Actions taken by AREVA have steadily improved radiation protection performance. At the end of 2009, the 1,400 COMINAK and SOMAÏR employees and 700 contractors who were exposed to radiation had dosimetric readings of 16 mSv or less per year.
Limits set for the general public are also respected around the mines and in the neighboring towns of Arlit and Akokan.
ALGADE is part of the CARSO group, authorized to provide expert analysis and adopt radiation protection measures.
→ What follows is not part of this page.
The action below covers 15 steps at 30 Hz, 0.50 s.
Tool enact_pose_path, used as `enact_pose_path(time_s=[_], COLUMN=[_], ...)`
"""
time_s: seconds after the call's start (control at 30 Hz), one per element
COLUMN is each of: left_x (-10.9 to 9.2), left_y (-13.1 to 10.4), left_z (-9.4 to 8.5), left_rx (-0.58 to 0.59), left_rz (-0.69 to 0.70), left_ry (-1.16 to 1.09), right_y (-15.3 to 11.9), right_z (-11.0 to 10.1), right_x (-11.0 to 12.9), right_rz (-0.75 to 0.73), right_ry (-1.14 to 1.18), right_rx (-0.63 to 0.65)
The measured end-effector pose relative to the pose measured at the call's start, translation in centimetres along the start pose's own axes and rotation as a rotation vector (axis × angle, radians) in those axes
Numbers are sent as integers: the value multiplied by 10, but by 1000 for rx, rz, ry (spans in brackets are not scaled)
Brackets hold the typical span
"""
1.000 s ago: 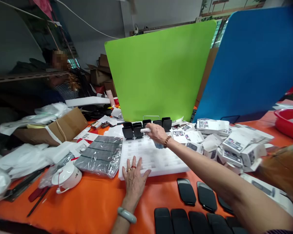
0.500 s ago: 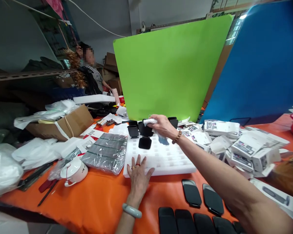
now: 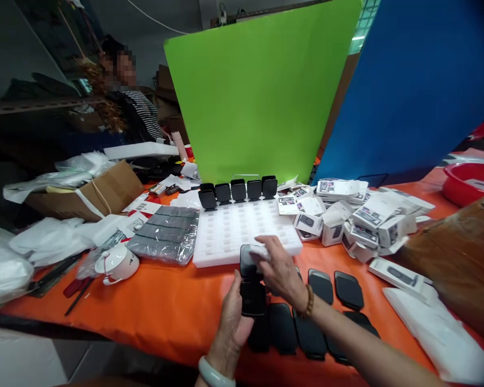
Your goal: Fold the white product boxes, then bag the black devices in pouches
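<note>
My left hand point(image 3: 230, 322) grips the base of a black folding stand point(image 3: 250, 280) held over the orange table's point(image 3: 153, 317) front edge. My right hand point(image 3: 280, 269) presses a small white cloth point(image 3: 258, 251) against the stand's upper panel. Just beyond sits a white foam tray point(image 3: 242, 236) with rows of slots; several black stands point(image 3: 239, 190) stand upright along its far edge. Flat black pads point(image 3: 306, 328) lie in rows under and beside my hands.
A heap of small white product boxes point(image 3: 363, 220) lies right of the tray. A plastic-wrapped dark pack point(image 3: 165, 241), a white cup point(image 3: 116, 263) and a cardboard box point(image 3: 100, 196) are left. Green point(image 3: 262, 97) and blue point(image 3: 419, 91) boards stand behind. A person point(image 3: 133, 107) sits at far left.
My right hand came back from the far row of the tray to the table's front. My left hand left the tray edge and took hold of a black stand, which the cloth now touches.
</note>
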<state>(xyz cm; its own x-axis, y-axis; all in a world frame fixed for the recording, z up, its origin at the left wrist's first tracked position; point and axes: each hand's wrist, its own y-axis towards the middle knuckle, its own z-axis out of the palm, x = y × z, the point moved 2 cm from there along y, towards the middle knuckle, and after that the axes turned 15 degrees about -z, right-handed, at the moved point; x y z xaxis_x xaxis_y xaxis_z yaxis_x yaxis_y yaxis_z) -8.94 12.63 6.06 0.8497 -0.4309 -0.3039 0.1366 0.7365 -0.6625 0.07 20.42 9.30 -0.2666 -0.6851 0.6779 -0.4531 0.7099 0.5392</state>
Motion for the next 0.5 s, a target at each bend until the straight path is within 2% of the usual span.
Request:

The company is approved by the French Nuclear Safety Authority to:
- monitor employees’ external and internal exposure to natural radionuclides in the uranium and thorium decay chains,
- carry out, in their own laboratories, environmental radioactivity testing.
Providing information about the health impact of mining sites
The Health Observatories are an innovative, multi-party scientific undertaking that bring together AREVA, governments and NGOs. They will allow authorities, former employees and local residents to be fully informed of the health impact of mining sites (past or present) operated by AREVA.
Launched in Gabon in October 2010, the observatories will be introduced in Niger as soon as the national authorities validate the agreement protocol.
The Niger Public Health Observatory will provide the following services:
- Post-professional care for former employees exposed to uranium, including a medical examination (a clinical examination, a chest X-ray for those who were exposed to ore, blood tests, etc.) every 2 years.
- Health monitoring for local populations who live within the impact zone of mining operations, including analysis of all available independent and scientific data (medical registers of detected illness, hospital reports, case studies, etc.).
- A study of miner mortality rates between 1968 and 2005 to ensure full disclosure of the impact of past and present mining activities.